Directions: Using the listing below, keep only the lines with the word "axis" and copy them.

The data:
★ ★ ★ ★

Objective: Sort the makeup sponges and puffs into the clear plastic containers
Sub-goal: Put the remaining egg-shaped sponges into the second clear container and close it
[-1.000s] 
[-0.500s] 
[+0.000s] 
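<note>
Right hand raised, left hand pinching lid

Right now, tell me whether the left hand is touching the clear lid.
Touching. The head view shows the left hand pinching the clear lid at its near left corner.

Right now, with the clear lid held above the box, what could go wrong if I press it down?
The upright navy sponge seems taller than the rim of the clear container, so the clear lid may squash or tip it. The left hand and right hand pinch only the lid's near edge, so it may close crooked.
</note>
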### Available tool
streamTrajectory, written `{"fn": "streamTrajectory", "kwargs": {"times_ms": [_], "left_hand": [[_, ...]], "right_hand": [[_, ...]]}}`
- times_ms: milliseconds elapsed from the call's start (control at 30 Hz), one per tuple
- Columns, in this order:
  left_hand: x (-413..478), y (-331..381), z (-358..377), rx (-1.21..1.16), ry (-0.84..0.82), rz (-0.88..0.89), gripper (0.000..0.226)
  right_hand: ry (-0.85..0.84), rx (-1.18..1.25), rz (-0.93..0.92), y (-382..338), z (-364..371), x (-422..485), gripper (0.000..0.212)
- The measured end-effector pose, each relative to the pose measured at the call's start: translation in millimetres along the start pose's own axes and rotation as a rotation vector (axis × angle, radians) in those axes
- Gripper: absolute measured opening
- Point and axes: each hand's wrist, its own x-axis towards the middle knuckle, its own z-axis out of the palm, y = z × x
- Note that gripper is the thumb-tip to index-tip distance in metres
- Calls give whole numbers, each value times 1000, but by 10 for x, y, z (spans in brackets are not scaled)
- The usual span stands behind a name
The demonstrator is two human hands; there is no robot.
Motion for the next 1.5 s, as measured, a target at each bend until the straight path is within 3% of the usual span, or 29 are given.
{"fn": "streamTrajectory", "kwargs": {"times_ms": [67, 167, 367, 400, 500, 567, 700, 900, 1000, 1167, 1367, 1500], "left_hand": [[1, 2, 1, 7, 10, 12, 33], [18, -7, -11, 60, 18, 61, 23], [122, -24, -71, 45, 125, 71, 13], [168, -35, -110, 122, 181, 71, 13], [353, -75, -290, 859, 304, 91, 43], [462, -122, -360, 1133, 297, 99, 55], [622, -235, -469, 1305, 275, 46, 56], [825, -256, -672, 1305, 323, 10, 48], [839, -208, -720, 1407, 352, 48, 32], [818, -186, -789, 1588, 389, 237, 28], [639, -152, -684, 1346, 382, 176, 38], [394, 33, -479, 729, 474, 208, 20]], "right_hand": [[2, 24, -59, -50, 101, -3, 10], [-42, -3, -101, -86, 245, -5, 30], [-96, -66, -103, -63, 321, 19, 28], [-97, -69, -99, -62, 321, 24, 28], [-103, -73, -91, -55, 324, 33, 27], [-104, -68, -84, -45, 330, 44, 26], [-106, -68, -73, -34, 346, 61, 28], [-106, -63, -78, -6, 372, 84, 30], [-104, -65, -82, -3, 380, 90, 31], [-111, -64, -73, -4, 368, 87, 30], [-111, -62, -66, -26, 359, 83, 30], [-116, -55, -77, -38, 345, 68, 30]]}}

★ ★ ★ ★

Problem solution:
- The measured end-effector pose, each relative to the pose measured at the call's start: translation in millimetres along the start pose's own axes and rotation as a rotation vector (axis × angle, radians) in those axes
- Point and axes: each hand's wrist, its own x-axis towards the middle knuckle, its own z-axis out of the palm, y = z × x

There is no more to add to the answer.